▸ **Task prompt**
Print the lines below from the line with "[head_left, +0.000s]" to the line with "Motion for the" exactly, keeping both ends, and print no pictures.

=====

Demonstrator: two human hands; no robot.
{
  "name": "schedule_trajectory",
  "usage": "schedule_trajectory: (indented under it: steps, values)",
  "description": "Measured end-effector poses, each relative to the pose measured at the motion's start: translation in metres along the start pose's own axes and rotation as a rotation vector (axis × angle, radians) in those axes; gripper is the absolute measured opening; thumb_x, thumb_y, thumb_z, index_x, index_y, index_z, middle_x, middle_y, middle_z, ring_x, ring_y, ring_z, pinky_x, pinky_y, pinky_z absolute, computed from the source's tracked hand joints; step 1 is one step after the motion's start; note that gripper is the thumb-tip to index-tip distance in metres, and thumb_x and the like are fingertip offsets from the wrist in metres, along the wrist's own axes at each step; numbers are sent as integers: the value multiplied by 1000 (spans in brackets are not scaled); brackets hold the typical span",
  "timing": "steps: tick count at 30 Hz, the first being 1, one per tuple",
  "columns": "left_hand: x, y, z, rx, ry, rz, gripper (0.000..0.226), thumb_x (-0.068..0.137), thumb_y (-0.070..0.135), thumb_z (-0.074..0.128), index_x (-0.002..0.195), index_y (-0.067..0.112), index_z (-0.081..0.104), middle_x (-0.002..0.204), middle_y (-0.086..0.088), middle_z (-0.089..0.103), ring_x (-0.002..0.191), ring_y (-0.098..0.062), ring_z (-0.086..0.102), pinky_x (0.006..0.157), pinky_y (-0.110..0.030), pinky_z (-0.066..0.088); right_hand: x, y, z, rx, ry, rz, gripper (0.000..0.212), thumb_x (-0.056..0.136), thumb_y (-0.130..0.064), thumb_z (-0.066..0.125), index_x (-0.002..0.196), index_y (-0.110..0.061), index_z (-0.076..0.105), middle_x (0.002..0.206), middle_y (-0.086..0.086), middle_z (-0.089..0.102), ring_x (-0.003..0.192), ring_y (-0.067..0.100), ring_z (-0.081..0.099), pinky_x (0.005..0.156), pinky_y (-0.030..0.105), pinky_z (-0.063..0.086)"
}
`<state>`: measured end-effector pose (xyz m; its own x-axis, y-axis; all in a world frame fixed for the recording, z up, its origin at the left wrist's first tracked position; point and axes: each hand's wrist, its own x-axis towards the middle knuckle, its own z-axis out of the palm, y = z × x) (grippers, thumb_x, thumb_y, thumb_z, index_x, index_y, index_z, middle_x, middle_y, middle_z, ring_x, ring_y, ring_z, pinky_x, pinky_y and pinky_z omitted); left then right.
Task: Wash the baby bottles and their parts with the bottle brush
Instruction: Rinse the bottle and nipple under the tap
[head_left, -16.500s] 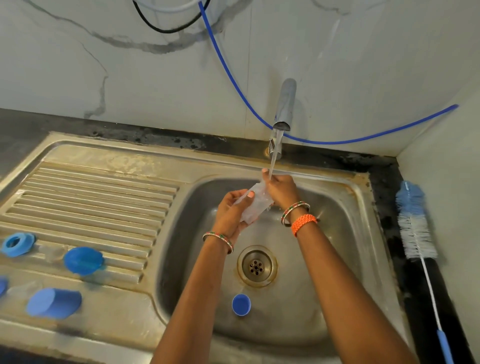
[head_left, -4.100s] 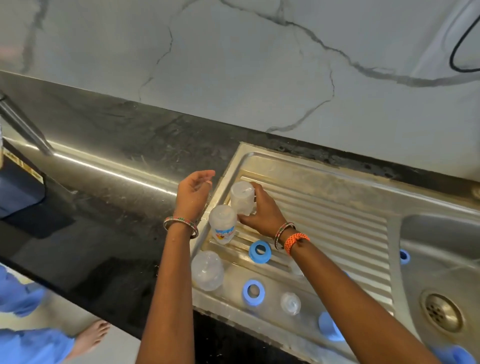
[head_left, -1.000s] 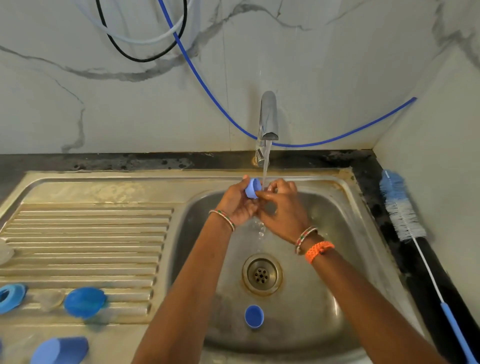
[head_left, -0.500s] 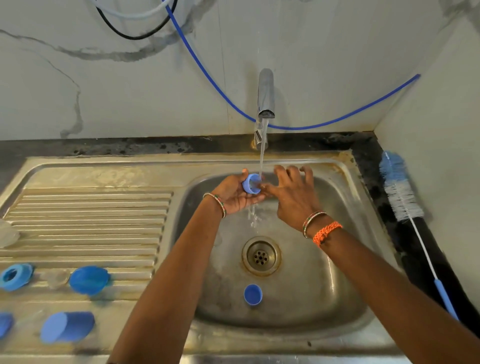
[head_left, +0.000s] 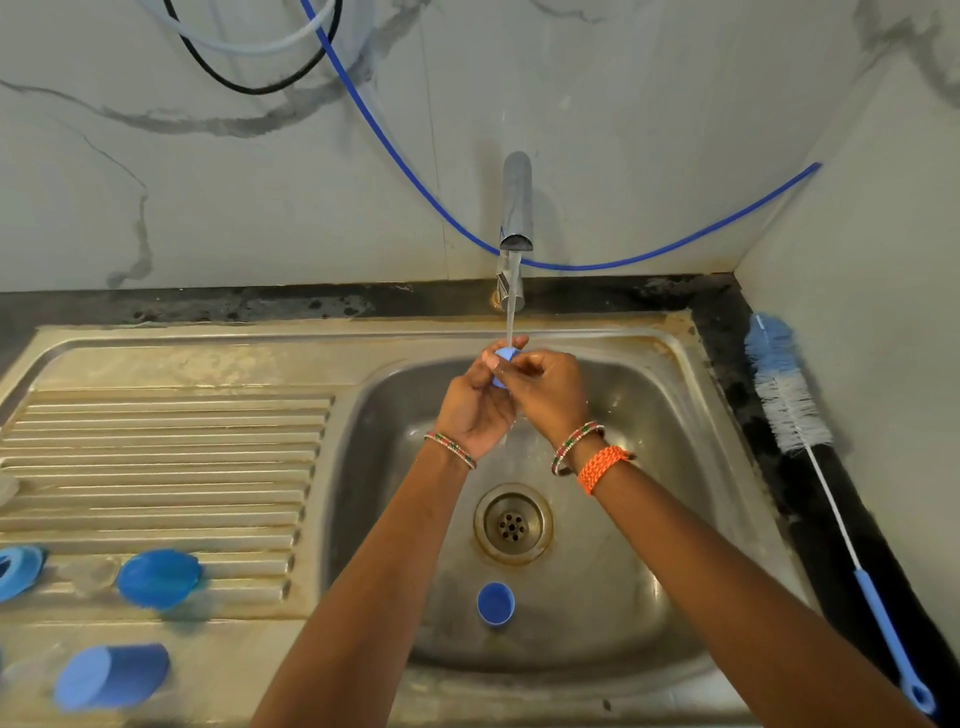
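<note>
Under the running tap (head_left: 516, 208) my left hand (head_left: 475, 405) and my right hand (head_left: 545, 395) together hold a small blue bottle part (head_left: 503, 358). Fingers of both hands curl round it, and water falls straight onto it. Most of the part is hidden by my fingers. A second small blue cap (head_left: 495, 603) lies in the sink basin (head_left: 649, 467) near the front, below the drain (head_left: 513, 524). The bottle brush (head_left: 789, 395), blue and white bristles on a thin wire with a blue handle, lies on the dark counter to the right of the sink.
On the drainboard (head_left: 166, 457) at the left lie a blue ring (head_left: 18, 571), a blue dome cap (head_left: 158, 578) and a blue cup-shaped cap (head_left: 111, 675), with clear parts beside them. A blue hose (head_left: 415, 176) and a black cable hang on the marble wall.
My right hand, spread open beside the part half a second ago, has closed onto it. Both hands now hold it a little higher under the stream.
</note>
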<state>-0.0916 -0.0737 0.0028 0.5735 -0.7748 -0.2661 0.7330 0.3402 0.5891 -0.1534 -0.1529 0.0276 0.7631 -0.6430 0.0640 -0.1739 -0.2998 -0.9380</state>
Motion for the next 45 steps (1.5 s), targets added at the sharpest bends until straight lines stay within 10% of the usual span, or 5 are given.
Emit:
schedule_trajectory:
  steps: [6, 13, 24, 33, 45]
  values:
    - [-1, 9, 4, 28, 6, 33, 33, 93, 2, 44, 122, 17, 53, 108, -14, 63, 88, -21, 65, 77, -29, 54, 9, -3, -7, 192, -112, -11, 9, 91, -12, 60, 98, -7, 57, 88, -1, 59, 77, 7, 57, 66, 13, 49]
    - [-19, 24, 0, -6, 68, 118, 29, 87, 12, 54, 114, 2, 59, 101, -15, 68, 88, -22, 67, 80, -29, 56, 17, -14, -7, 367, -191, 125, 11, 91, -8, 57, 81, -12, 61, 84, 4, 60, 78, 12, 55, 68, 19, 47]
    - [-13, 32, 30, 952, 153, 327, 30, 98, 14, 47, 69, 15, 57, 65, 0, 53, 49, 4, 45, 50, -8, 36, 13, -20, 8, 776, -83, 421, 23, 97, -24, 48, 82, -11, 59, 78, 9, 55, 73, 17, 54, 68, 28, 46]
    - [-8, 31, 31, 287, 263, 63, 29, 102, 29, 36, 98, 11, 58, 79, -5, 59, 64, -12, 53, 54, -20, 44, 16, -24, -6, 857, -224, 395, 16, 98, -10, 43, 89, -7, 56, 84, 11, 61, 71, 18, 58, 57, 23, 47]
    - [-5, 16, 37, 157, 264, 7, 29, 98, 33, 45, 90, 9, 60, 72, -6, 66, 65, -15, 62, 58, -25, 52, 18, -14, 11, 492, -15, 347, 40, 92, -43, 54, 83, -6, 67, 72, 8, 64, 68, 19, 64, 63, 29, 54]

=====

▸ **Solution for this exercise**
[head_left, +0.000s] 
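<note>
Under the running tap (head_left: 516, 208) my left hand (head_left: 475, 405) and my right hand (head_left: 545, 395) together hold a small blue bottle part (head_left: 503, 358). Fingers of both hands curl round it, and water falls straight onto it. Most of the part is hidden by my fingers. A second small blue cap (head_left: 495, 603) lies in the sink basin (head_left: 649, 467) near the front, below the drain (head_left: 513, 524). The bottle brush (head_left: 789, 395), blue and white bristles on a thin wire with a blue handle, lies on the dark counter to the right of the sink.
On the drainboard (head_left: 166, 457) at the left lie a blue ring (head_left: 18, 571), a blue dome cap (head_left: 158, 578) and a blue cup-shaped cap (head_left: 111, 675), with clear parts beside them. A blue hose (head_left: 415, 176) and a black cable hang on the marble wall.
My right hand, spread open beside the part half a second ago, has closed onto it. Both hands now hold it a little higher under the stream.
</note>
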<state>-0.0916 -0.0737 0.0028 0.5735 -0.7748 -0.2661 0.7330 0.3402 0.5891 -0.1534 -0.1529 0.0276 0.7631 -0.6430 0.0640 -0.1739 -0.2998 -0.9380</state>
Motion for the next 45 steps (1.5 s), targets added at the sharpest bends until straight lines stay within 10% of the usual span, or 5 are given.

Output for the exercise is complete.